За библиотеку высказались Ясновид, Генподрядчик, сантехник и Эдгар. Владычица как автор проекта в голосовании не участвовала.
— Четверо, — сказала она. — Кто за опьянение?
За опьянение проголосовал единорог и странным образом примкнувшая к нему барабулька Элли. Владычица выразила желание услышать ее аргументы. Барабулька заявила, что придерживается этого мнения из глубинного патриотизма, поскольку гидрографическая библиотека свалилась на них сверху, а плантации Мухлемуза — их собственная история и судьба, с которой они сражались и пели. Море не надо недооценивать, заявила барабулька, оно еще есть. Тут ее накрыли платком, и она уснула.
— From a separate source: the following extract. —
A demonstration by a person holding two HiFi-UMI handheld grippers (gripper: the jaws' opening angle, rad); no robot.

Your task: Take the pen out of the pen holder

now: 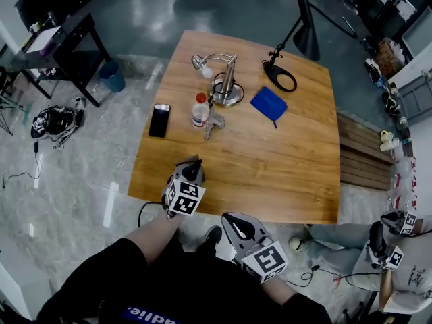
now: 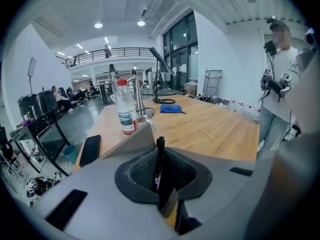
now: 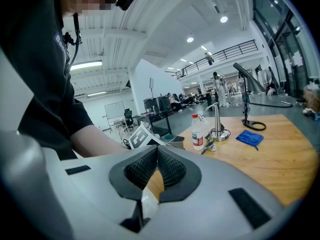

— В таком случае, Эдгар, — сказала владычица, — отчего бы тебе не сопроводить тех, кто за опьянение, для обследования посадки, пока мы навестим библиотеку? Потом встретимся здесь и расскажем о результатах.
Эдгар изъявил готовность.
— Прекрасно, — сказала она. — Таким образом, «в этих-то местах и был найден стол. В ожидании того, что, прибыв сюда скорейшим образом, вы примете его под свою высокую руку, я намерен делать все, что в моих силах, дабы сберечь его для вашего величества, не будучи, однако, склонен отдавать за него свою душу, поскольку душа моя принадлежит единому Богу. Засим остаюсь навеки ваш Репарат. Всего наилучшего, и до скорой встречи».